Retype all of the material exactly, leaving no line out.
*** Begin section ***
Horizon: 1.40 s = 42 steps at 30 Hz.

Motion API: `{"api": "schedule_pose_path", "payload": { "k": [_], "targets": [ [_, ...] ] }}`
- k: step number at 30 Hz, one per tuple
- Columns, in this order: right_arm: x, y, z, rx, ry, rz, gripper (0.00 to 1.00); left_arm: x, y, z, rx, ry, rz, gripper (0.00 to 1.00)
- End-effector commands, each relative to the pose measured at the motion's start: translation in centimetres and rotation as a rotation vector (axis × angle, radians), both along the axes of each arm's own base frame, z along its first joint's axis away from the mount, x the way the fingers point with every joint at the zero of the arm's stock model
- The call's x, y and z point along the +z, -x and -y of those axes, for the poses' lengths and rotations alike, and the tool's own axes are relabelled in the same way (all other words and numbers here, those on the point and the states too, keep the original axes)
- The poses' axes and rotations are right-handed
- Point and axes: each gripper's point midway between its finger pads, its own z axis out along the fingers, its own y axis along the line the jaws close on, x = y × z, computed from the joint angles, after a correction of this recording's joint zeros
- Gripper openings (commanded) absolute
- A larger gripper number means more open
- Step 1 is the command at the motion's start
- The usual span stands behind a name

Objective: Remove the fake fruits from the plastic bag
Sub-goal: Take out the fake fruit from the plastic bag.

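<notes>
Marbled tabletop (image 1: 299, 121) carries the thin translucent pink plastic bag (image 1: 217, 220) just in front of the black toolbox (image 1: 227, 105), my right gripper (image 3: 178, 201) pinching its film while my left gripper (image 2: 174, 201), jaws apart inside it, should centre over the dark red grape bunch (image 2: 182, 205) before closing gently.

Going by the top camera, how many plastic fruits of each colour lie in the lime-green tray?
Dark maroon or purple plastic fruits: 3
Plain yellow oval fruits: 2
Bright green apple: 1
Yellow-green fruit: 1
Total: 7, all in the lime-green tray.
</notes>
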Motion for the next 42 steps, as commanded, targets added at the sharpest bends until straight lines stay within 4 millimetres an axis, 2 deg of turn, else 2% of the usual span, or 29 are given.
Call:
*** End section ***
> [Output for this exercise]:
Horizon: 1.40 s = 42 steps at 30 Hz.

Motion API: `{"api": "schedule_pose_path", "payload": { "k": [_], "targets": [ [_, ...] ] }}`
- k: step number at 30 Hz, one per tuple
- Columns, in this order: right_arm: x, y, z, rx, ry, rz, gripper (0.00 to 1.00); left_arm: x, y, z, rx, ry, rz, gripper (0.00 to 1.00)
- End-effector commands, each relative to the pose measured at the motion's start: translation in centimetres and rotation as a rotation vector (axis × angle, radians), both along the axes of each arm's own base frame, z along its first joint's axis away from the mount, x the way the fingers point with every joint at the zero of the arm's stock model
- The call's x, y and z point along the +z, -x and -y of those axes, for the poses' lengths and rotations alike, and the tool's own axes are relabelled in the same way (all other words and numbers here, those on the point and the states too, keep the original axes)
- The poses' axes and rotations are right-handed
- Point and axes: each gripper's point midway between its finger pads, its own z axis out along the fingers, its own y axis along the line the jaws close on, x = y × z, computed from the joint angles, after a correction of this recording's joint zeros
- Gripper openings (commanded) absolute
- A larger gripper number means more open
- Step 1 is the command at the motion's start
- The usual span stands behind a name

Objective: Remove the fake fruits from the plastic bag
Sub-goal: Take out the fake fruit from the plastic bag.

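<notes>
Marbled tabletop (image 1: 299, 121) carries the thin translucent pink plastic bag (image 1: 217, 220) just in front of the black toolbox (image 1: 227, 105), my right gripper (image 3: 178, 201) pinching its film while my left gripper (image 2: 174, 201), jaws apart inside it, should centre over the dark red grape bunch (image 2: 182, 205) before closing gently.

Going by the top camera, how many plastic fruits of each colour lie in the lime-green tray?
Dark maroon or purple plastic fruits: 3
Plain yellow oval fruits: 2
Bright green apple: 1
Yellow-green fruit: 1
Total: 7, all in the lime-green tray.
</notes>
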Motion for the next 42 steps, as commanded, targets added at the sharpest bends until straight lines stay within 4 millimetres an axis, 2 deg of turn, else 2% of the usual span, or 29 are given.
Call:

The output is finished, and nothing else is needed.